- The Washington Times - Thursday, January 1, 2004

The nation needs an overarching goal for space that encompasses science and creates popular interest and excitement. Human exploration of Mars fits the bill perfectly. It would completely transform our understanding of the origin of the solar system and of the possibility of life beyond our small blue planet. And it can be done within the present NASA budget.

First, however, a true confession: I have been active in space projects since the very beginning, more than 50 years ago. To me, a base on the Moon is just the Space Station writ large ? and a lot more expensive. The scientific payoff is minimal and the cost exorbitant. Besides, we’ve done that. Habitation of Mars has at least some novelty — but it too will soon wear off. Bases on asteroids or colonies out there in space? Forget it.

I don’t buy all of the “human destiny in space” slogans — I want exploration. Mars is the most promising target. There is nothing like it in the solar system — Earth-like and accessible. So, let’s look at the why and the how.

I want to know how Mars came about, how a planet assembled out of little planetesimals. How did it get hot enough to melt? Did radioactivity provide the missing energy or was there some other planetary heating process? Is the core still molten as on Earth, and what happened to Mars’ magnetic field?

What about the Martian oceans whose historic existence is quite evident? Where did they go to and why? How much water is left? Volcanoes were once active producing huge mountains. Could the same events happen on Earth?

We can see evidence for weather in the Martian atmosphere, which in some respects resembles ours, yet is quite unique. Ice caps that shrink and grow with the seasons and over time. Giant dust storms that blanket the planet’s surface. Can the climate models developed for the Earth account for what we see on Mars? And once we study the sediments in Martian rocks, will we find past climate changes that match what we know about the Earth’s climate of the past millions of years?

The big question is the existence of life on Mars. One no longer expects to see “canals” or evidence of intelligent life, but we might find primitive organisms in the subsurface soil or in polar regions where there is moisture. Or maybe it will just be evidence of past life, now died out. Will it resemble any kind of terrestrial life in chemistry and form? More fundamentally, is creation of life a given if environmental conditions are right or is there something unique about the Earth? Answers to these questions impinge on philosophy and even theology — and also on whether there is intelligence somewhere out in the universe beyond our solar system.

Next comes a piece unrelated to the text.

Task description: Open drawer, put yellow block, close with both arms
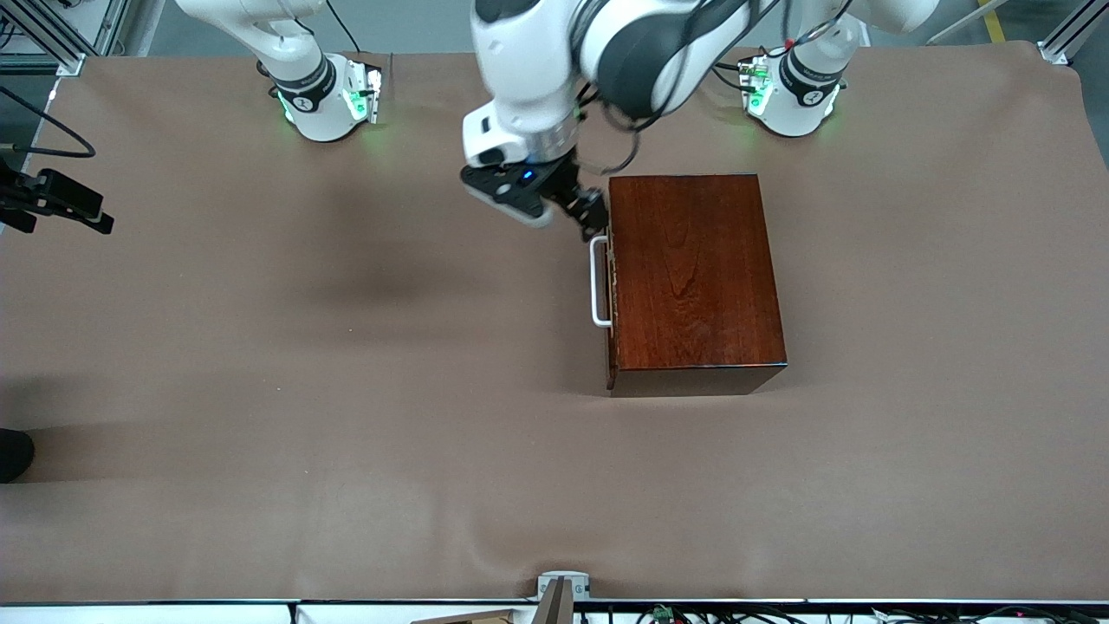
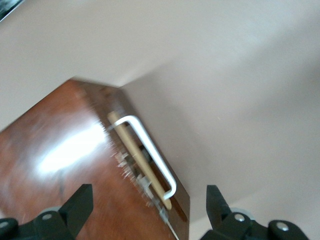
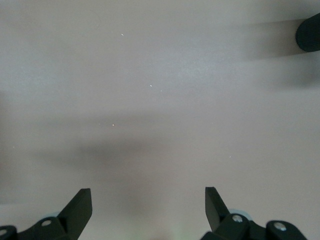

There is also the mystery about the origin of the two moons of Mars. Phobos and Deimos are tiny rocks, about the size of Manhattan, discovered by Asaph Hall in 1870 at the Naval Observatory in Washington. Are they captured asteroids? Not likely. Were they formed along with Mars? Not likely. Are they similar in composition? To find the answer we will need samples. How did they get into their peculiar orbits, with Phobos slowly shrinking into Mars, destined to crash? Were there other moons that have now disappeared? We don’t yet know the answers, but they could hold the key to the puzzle of the origin of planets and their moons, including ours.

It’s now nearly 30 years since the first unmanned probes landed on Mars — and we are still a long way from bringing back samples for direct examination. The truth is that we are still decades away from answering the burning questions if we proceed with occasional probes — ones that often fail and are not cheap. Beagle is but the latest example. Here is where a human presence can make a decided difference — not necessarily on the planet’s surface but close enough to control exploration in real time by tele-robotic rover vehicles. The ideal base would be on Deimos — almost within reach of the planet — directing exploration to different locations, returning and studying samples in a fully equipped laboratory and following up with more probes as necessary.

A Deimos base would be safer and a lot cheaper than a base on the Mars surface — and would accomplish more. A manned mission to Phobos and Deimos amounts to a simple transfer of a habitat from Earth orbit to Mars orbit. It could be done sooner than establishing a Mars base, for about $30 billion over 10-15 years, well within the present NASA budget. A comparable sum has been spent since 1967 on 36 unmanned missions to Mars, more than half of which failed.

How to kick it off? I think that the initiative has to come from the private sector. It would take only one person, a real visionary, to get it started — mainly through publicity: a book, a documentary, a TV special. The next step is to get the aerospace industry to contribute the necessary design and detailed engineering studies, including all the trade-off calculations. How much does it cost in extra propulsion to shorten the time of transit to Deimos and back, and what is gained by keeping the mission to less than a year or so?

The manned Ph.D. project to Mars is a worthy goal: It is not just a publicity stunt, but true scientific exploration that also benefits life on Earth. At the same time, it provides inspiration for all of the citizens of the planet Earth.

S. Fred Singer is a physicist and was the first director of the U.S. Weather Satellite Service.